Я заскрипела зубами, чувствуя, как наполняется кровью сердце у меня в груди.

— Виктор, не надо…

Он с легкостью проскочил мимо медсестер, потому что тех не особенно волновали долгосрочные пациенты, которые с их точки зрения были не более чем обузой, отнимавшей у них драгоценные силы и время. Наверняка он вошел, прикрыл за собой дверь, а затем уселся рядом с ней на тот самый стул, на котором я сидела целых пять лет. Интересно, что он сказал ей?

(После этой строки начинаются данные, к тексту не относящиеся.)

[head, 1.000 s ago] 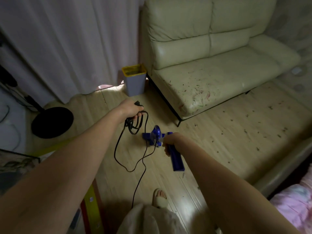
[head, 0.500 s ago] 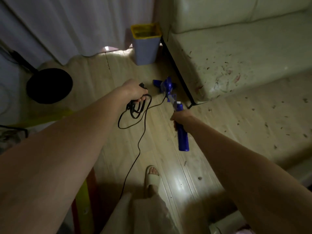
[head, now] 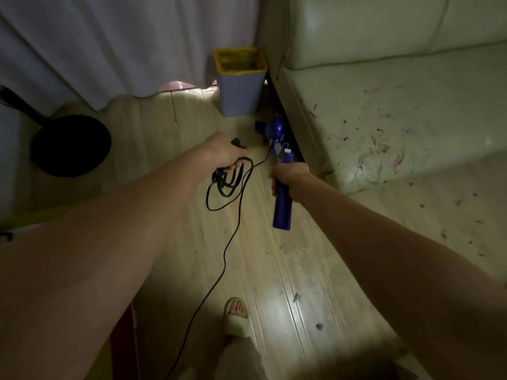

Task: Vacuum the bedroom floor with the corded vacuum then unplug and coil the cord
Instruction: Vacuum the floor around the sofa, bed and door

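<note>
Blue vacuum [head: 282, 198] nozzle hidden under sofa [head: 384, 127], right hand [head: 290, 174] covering handle

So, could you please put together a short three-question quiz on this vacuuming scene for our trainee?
1. True or false: the left hand grips loops of the black power cord.
2. Which hand holds the blue plastic stick vacuum?
3. The yellow-rimmed grey waste bin stands beside: A) the cream leather sofa; B) the black round fan base.

Key: 1 true; 2 the right hand; 3 A.
</note>
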### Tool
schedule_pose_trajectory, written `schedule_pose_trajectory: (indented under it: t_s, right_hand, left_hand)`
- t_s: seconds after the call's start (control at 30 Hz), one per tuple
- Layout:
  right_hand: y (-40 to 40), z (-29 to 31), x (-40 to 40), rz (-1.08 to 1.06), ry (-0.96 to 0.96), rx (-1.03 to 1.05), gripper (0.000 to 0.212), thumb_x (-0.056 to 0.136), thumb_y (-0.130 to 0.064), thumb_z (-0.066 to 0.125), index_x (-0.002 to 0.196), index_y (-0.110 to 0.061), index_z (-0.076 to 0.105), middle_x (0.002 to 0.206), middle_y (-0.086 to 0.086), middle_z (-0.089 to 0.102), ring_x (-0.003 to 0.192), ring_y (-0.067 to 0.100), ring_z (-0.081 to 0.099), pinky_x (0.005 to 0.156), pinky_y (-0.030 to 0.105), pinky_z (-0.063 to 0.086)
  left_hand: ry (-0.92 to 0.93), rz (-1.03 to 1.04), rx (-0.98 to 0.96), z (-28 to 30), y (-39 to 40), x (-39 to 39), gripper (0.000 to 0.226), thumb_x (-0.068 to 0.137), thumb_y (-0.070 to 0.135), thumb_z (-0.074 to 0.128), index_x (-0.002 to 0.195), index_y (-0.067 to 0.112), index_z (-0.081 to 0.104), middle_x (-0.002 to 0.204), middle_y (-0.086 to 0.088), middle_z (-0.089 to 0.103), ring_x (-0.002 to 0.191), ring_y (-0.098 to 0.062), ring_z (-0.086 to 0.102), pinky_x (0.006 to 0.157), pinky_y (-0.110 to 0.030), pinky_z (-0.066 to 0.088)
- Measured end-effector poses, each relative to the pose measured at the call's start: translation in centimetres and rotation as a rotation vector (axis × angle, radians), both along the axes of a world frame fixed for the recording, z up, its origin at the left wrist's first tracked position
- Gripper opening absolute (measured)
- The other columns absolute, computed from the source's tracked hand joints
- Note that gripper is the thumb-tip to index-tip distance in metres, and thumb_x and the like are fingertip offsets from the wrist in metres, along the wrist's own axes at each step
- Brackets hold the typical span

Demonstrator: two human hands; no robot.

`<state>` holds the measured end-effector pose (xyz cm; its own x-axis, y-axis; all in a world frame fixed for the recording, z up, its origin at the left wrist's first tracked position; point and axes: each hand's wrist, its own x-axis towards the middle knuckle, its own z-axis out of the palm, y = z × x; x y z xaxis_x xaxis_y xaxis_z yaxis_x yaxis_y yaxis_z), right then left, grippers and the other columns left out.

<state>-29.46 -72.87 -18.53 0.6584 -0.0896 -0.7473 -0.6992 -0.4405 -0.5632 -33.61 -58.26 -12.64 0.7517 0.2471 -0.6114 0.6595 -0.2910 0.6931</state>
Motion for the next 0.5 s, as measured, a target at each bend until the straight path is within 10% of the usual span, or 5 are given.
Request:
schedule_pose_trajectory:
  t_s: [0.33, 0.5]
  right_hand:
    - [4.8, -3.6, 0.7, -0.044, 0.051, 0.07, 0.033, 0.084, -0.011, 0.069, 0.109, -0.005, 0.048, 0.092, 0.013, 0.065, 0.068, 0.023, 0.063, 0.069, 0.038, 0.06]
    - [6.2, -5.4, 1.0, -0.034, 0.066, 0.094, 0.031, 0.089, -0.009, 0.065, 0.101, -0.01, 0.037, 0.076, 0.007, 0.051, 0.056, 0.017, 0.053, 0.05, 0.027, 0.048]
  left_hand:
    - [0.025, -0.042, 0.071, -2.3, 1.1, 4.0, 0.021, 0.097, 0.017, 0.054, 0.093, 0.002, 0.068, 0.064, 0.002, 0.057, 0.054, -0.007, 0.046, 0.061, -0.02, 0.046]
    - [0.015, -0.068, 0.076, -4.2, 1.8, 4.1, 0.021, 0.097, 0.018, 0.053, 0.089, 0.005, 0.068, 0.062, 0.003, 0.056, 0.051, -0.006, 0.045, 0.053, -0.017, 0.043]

Наверное, спросил, ради чего она так цепляется за свою совершенно никчемную жизнь. Потому что, если бы она не цеплялась, сказал он, ей давно бы пришел конец. Он, наверняка, также сказал ей, что в смерти нет ничего страшного, что это покой, а кто не хочет покоя? Он наверняка нашептал ей все это на ухо, нежно, словно уговаривая ее отдаться ему, а затем он с интересом наблюдал, как гаснут колебания на экране кардиографа.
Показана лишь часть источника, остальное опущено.